[0.18.6] Warning ChildProcessAgent.cpp:79: We were not waiting for that child

This subforum contains all the issues which we already resolved.
Post Reply
movax20h
Fast Inserter
Fast Inserter
Posts: 164
Joined: Fri Mar 08, 2019 7:07 pm
Contact:

[0.18.6] Warning ChildProcessAgent.cpp:79: We were not waiting for that child

Post by movax20h »

Linux amd64, headless server.

No mods.

Code: Select all

 591.562 Info ServerMultiplayerManager.cpp:1189: Auto saving map as /home/factorio1/factorio/saves/test1.zip
 591.562 Info AppManager.cpp:395: Saving game as /home/factorio1/factorio/saves/test1.zip
 591.590 Info AsyncScenarioSaver.cpp:144: Saving process PID: 14812
 591.973 Info ChildProcessAgent.cpp:60: Child 14812 exited with return value 0
 591.973 Info AppManager.cpp:398: Saving finished
2390.665 Info ChildProcessAgent.cpp:60: Child 15665 exited with return value 0
2390.665 Warning ChildProcessAgent.cpp:79: We were not waiting for that child
I checked the entire log, and there is no reference to pid 15665 anywhere.
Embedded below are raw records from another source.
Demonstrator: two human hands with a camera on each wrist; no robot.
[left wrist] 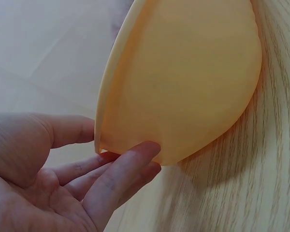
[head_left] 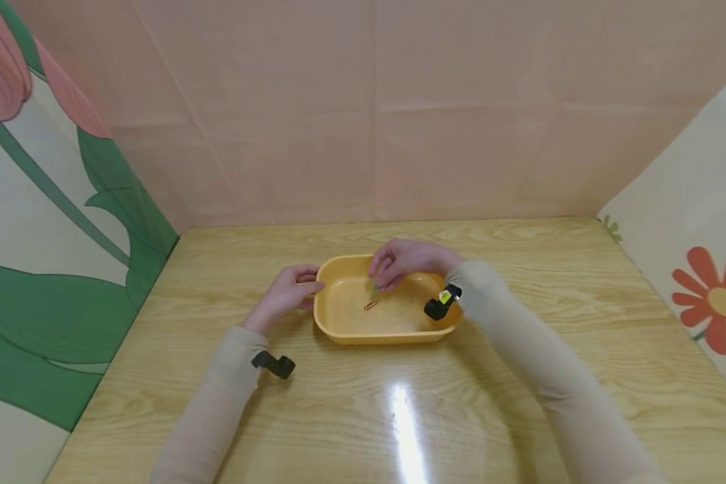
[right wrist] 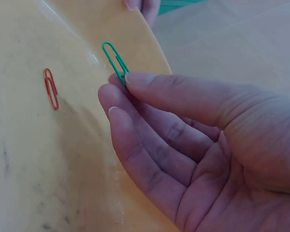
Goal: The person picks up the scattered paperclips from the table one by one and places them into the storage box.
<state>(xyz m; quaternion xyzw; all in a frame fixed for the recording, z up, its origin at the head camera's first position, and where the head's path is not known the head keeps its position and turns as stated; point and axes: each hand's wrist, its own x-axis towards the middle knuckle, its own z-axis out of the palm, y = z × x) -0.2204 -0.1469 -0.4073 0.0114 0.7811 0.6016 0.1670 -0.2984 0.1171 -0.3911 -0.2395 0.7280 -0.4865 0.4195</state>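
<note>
A yellow plastic basin [head_left: 387,338] rests on the wooden table. My left hand [head_left: 286,292] holds its left end, thumb at the rim and fingers [left wrist: 123,176] against the outer wall. Over the inside of the basin, my right hand [head_left: 404,261] pinches a green paper clip [right wrist: 118,59] between thumb and index finger, one looped end sticking out past the fingertips. A red paper clip [right wrist: 51,90] lies on the basin floor, left of the right hand in the right wrist view.
The wood-grain table [head_left: 248,430] runs back to a pink sheet [head_left: 369,121]. Floral panels stand at the left [head_left: 54,202] and right. Each wrist carries a black camera strap, the right one [head_left: 440,306] overlapping the basin in the head view.
</note>
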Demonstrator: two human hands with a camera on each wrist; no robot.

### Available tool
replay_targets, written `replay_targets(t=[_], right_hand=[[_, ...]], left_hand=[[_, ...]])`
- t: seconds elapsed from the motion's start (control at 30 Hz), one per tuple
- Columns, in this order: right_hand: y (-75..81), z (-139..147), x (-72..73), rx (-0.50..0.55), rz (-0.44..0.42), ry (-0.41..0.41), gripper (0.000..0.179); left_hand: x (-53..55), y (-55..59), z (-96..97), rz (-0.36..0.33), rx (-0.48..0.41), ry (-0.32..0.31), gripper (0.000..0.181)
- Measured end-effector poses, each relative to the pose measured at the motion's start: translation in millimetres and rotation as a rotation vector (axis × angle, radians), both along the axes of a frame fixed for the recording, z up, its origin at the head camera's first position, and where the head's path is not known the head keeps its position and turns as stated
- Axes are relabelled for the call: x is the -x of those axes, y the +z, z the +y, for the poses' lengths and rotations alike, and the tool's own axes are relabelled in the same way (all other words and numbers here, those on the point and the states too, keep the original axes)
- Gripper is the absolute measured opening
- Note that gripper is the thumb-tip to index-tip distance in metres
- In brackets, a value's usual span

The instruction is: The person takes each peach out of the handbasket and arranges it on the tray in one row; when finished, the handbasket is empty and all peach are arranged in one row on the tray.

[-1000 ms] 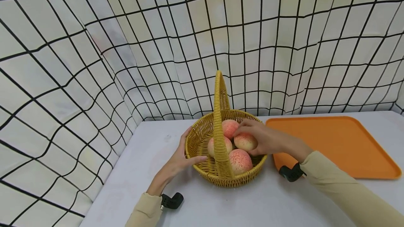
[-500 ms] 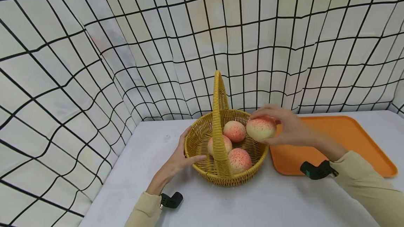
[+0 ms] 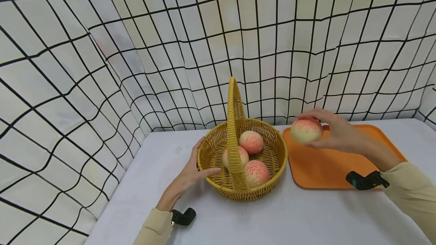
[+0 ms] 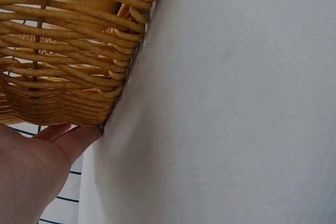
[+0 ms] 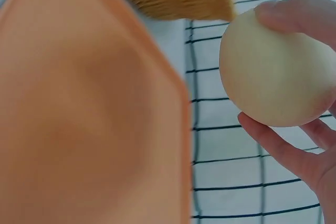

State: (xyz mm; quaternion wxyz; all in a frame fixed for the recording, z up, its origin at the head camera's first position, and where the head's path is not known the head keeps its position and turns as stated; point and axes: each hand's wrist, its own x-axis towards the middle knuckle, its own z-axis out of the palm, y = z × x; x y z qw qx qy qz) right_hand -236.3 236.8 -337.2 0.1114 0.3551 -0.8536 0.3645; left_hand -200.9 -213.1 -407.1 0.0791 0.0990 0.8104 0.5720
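- A white, black-gridded cloth hangs behind a white tabletop where a person in beige sleeves works with both hands.
- At left, the left hand clasps a yellow wicker basket, its thumb lying across the rim and fingers along the outer wall; a black wrist camera sits below.
- At center, the basket stands upright with three pink-speckled peaches inside: a rear peach, a front peach and a left peach partly hidden by the arched handle, an obstacle to any reach from above.
- At right, a fourth peach is pinched between the thumb and fingers of the right hand, aloft outside the basket.
- Beneath it lies an orange tray. The step in hand appears to be a transfer; setting down there would call for clearing the raised edge, lowering gently and parting the fingers.
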Motion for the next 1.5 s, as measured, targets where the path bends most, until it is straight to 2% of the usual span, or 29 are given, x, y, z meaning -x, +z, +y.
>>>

There was no clients connected when this thing happened. Before that only one client connected few times, and then quit. So the game is essentially paused since time 590.571.

movax20h
Fast Inserter
Fast Inserter
Posts: 164
Joined: Fri Mar 08, 2019 7:07 pm
Contact:

Re: [0.18.6] Warning ChildProcessAgent.cpp:79: We were not waiting for that child

Post by movax20h »

I was really curious about it, and started monitoring using forkstat, with filtering out all irrelevant other processes.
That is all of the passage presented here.